Hacer scones caseros no tiene por qué ser complicado ni requerir muchos ingredientes. Con apenas 200 gramos de harina leudante y 200 gramos de crema de leche, podés preparar una masa que rinde aproximadamente 500 gramos y resulta ideal para la merienda o una picada. Estos mini scones se destacan por su textura suave y esponjosa, perfectos para acompañar un buen mate o compartir en una reunión.

Con solo dos ingredientes lográs unos scones dorados, suaves y muy tentadores
La preparación de estos scones no requiere amasado. A los ingredientes base se les puede agregar media cucharadita de sal, 100 gramos de queso rallado y una pizca de orégano para sumar sabor. Se unen todos los ingredientes y se deja descansar la masa envuelta en papel film. Luego, se estira sobre una superficie enharinada hasta alcanzar medio centímetro de espesor, se corta en tiras y se forman cuadraditos. Incluso si no tenés harina leudante, podés reemplazarla por harina común con un poco de polvo de hornear.

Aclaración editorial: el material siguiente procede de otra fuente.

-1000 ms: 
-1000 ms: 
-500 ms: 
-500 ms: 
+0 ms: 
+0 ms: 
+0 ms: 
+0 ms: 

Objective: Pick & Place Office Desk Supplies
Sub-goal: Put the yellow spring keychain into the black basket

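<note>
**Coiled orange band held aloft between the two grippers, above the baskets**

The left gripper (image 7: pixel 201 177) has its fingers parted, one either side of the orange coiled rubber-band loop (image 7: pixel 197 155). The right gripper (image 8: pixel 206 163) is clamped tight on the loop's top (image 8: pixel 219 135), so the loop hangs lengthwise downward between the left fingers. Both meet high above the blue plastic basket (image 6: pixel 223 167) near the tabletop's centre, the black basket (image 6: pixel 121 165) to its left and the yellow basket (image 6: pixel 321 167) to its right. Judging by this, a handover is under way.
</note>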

Un toque de queso rallado y orégano, realzá el sabor de estos clásicos de las recetas materas
Se colocan los cuadraditos en una placa sin enmantecar, se espolvorea un poco de queso por encima y se hornean a 200 grados durante 20 minutos. El resultado son scones dorados, sabrosos y muy tentadores. Esta es una de esas recetas que siempre salen bien y que vale la pena repetir.

Estos mini scones se preparan en minutos y son perfectos para una tarde de mates
Budin húmedo de coco, el infaltable de la merienda casera
Por otro lado, si estás buscando una opción dulce y fácil para la hora del mate, este budín húmedo de coco puede ser tu nueva receta preferida. Se hace con ingredientes simples y queda súper esponjoso, con un sabor suave que combina muy bien con infusiones calientes. Solo necesitás huevos, azúcar, coco rallado, un chorrito de leche y polvo de hornear.

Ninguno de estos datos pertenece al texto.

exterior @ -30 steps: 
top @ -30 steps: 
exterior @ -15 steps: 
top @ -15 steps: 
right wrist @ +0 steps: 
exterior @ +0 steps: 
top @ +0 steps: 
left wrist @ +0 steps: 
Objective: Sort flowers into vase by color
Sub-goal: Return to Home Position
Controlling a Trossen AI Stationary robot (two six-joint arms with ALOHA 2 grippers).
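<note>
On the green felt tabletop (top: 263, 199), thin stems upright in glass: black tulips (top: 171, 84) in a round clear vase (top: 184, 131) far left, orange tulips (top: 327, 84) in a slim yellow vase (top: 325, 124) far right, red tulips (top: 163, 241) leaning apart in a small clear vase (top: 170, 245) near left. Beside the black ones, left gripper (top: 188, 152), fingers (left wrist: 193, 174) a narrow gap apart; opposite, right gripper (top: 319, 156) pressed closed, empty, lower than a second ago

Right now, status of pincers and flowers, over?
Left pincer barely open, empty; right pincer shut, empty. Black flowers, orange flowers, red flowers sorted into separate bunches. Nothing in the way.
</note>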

Comenzá batiendo tres huevos con media taza de azúcar hasta que la mezcla esté clara. Luego, incorporá una taza de coco rallado, media taza de leche y una cucharadita de polvo de hornear. Mezclá todo hasta lograr una masa homogénea y volcalo en moldes individuales previamente enmantecados.
Por último, cocinalo en horno moderado por 25 minutos o hasta que al pinchar con un palillo este salga seco. El resultado es un budín suave, húmedo y con ese toque tropical que da el coco. Una receta simple, ideal para acompañar la merienda.